> _DATA EXTRACT_:

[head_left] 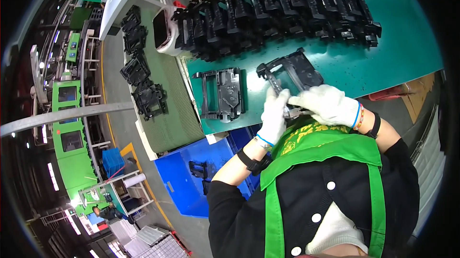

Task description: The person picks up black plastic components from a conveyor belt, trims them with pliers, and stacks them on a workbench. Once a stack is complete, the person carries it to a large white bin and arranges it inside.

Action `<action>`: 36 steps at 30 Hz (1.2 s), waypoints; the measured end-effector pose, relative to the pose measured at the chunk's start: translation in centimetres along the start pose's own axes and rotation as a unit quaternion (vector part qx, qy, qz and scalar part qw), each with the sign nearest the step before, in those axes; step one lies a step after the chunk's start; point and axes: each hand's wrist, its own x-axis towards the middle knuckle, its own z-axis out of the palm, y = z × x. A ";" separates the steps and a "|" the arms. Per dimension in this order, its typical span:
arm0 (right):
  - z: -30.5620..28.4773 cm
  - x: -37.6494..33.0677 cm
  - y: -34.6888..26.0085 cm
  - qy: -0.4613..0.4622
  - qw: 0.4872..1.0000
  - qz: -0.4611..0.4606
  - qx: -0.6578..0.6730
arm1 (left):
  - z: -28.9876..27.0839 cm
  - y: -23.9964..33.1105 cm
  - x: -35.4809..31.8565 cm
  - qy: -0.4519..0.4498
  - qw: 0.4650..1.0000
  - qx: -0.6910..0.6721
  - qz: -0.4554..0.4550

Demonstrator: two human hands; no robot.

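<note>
A black plastic frame point(309, 69) with an open middle is tilted up over the near edge of the green table. My left hand point(274, 119), in a white glove, is closed on the near end of its left bar. From the right, my gloved right hand point(328, 105) closes on the near end, fingertips pointing toward my left hand. Something greyish shows between the two hands, too small and covered to name. Left of them, a similar black frame point(231, 93) lies flat on the table, touched by neither hand.
Many more black frames point(268, 11) stand packed in a row along the back of the green table point(397, 61). A phone point(161, 28) stands at the row's left end. On the left, a conveyor belt point(175, 124) carries several black parts point(135, 69). Below it sits a blue bin point(179, 184) with black pieces inside.
</note>
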 end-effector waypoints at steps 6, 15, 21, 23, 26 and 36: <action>-2.2 -2.1 -0.8 0.026 0.983 0.114 0.144 | -7.1 8.0 -1.0 0.062 0.695 0.647 0.309; -7.9 -10.9 -3.1 0.148 0.815 0.311 0.467 | -19.7 11.4 2.1 0.088 0.747 0.657 0.057; -9.2 -21.5 -4.5 0.405 0.752 0.328 0.403 | -7.0 15.3 -3.1 -0.082 0.904 0.418 0.028; -9.3 -25.6 -3.3 0.457 0.758 0.310 0.346 | -1.0 15.9 -4.2 -0.158 0.915 0.368 0.053; -10.3 -28.0 -1.3 0.536 0.744 0.305 0.257 | 8.2 15.5 -3.2 -0.352 0.819 0.433 0.129; -11.8 -26.5 9.6 0.639 0.702 0.290 0.121 | 37.7 9.7 6.0 -0.325 0.754 0.510 0.254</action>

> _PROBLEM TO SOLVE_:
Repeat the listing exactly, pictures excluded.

> _REPLY_:
[head_left] 

Task description: The person picks up black plastic components from a conveyor belt, trims them with pliers, and stacks them on a workbench. Once a stack is complete, the person carries it to a large white bin and arranges it inside.

Action `<action>`: 36 steps at 30 Hz (1.2 s), waypoints; the measured end-effector pose, relative to the pose measured at the chunk's start: translation in centimetres along the start pose's own axes and rotation as a unit quaternion (vector part qx, qy, qz and scalar part qw), each with the sign nearest the step before, in those axes; step one lies a step after the chunk's start; point and axes: each hand's wrist, its own x-axis towards the middle knuckle, its own z-axis out of the palm, y = z × x. A ";" separates the steps and a "|" the arms. Per dimension in this order, its typical span:
arm0 (right):
  - z: -30.5620..28.4773 cm
  - x: -37.6494..33.0677 cm
  - y: -34.6888..26.0085 cm
  - qy: -0.4613..0.4622
  - qw: 0.4872..1.0000
  - qz: -0.4611..0.4606
  - qx: -0.6578..0.6730
arm1 (left):
  - z: -28.9876..27.0839 cm
  - y: -23.9964..33.1105 cm
  - x: -35.4809..31.8565 cm
  - qy: -0.4519..0.4498
  - qw: 0.4650..1.0000
  - qx: -0.6910..0.6721
  - qz: -0.4554..0.4550

Demonstrator: two human hands; no robot.

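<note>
A black plastic frame point(309, 69) with an open middle is tilted up over the near edge of the green table. My left hand point(274, 119), in a white glove, is closed on the near end of its left bar. From the right, my gloved right hand point(328, 105) closes on the near end, fingertips pointing toward my left hand. Something greyish shows between the two hands, too small and covered to name. Left of them, a similar black frame point(231, 93) lies flat on the table, touched by neither hand.
Many more black frames point(268, 11) stand packed in a row along the back of the green table point(397, 61). A phone point(161, 28) stands at the row's left end. On the left, a conveyor belt point(175, 124) carries several black parts point(135, 69). Below it sits a blue bin point(179, 184) with black pieces inside.
</note>
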 end-effector waypoints at steps 6, 15, 21, 23, 26 and 36: <action>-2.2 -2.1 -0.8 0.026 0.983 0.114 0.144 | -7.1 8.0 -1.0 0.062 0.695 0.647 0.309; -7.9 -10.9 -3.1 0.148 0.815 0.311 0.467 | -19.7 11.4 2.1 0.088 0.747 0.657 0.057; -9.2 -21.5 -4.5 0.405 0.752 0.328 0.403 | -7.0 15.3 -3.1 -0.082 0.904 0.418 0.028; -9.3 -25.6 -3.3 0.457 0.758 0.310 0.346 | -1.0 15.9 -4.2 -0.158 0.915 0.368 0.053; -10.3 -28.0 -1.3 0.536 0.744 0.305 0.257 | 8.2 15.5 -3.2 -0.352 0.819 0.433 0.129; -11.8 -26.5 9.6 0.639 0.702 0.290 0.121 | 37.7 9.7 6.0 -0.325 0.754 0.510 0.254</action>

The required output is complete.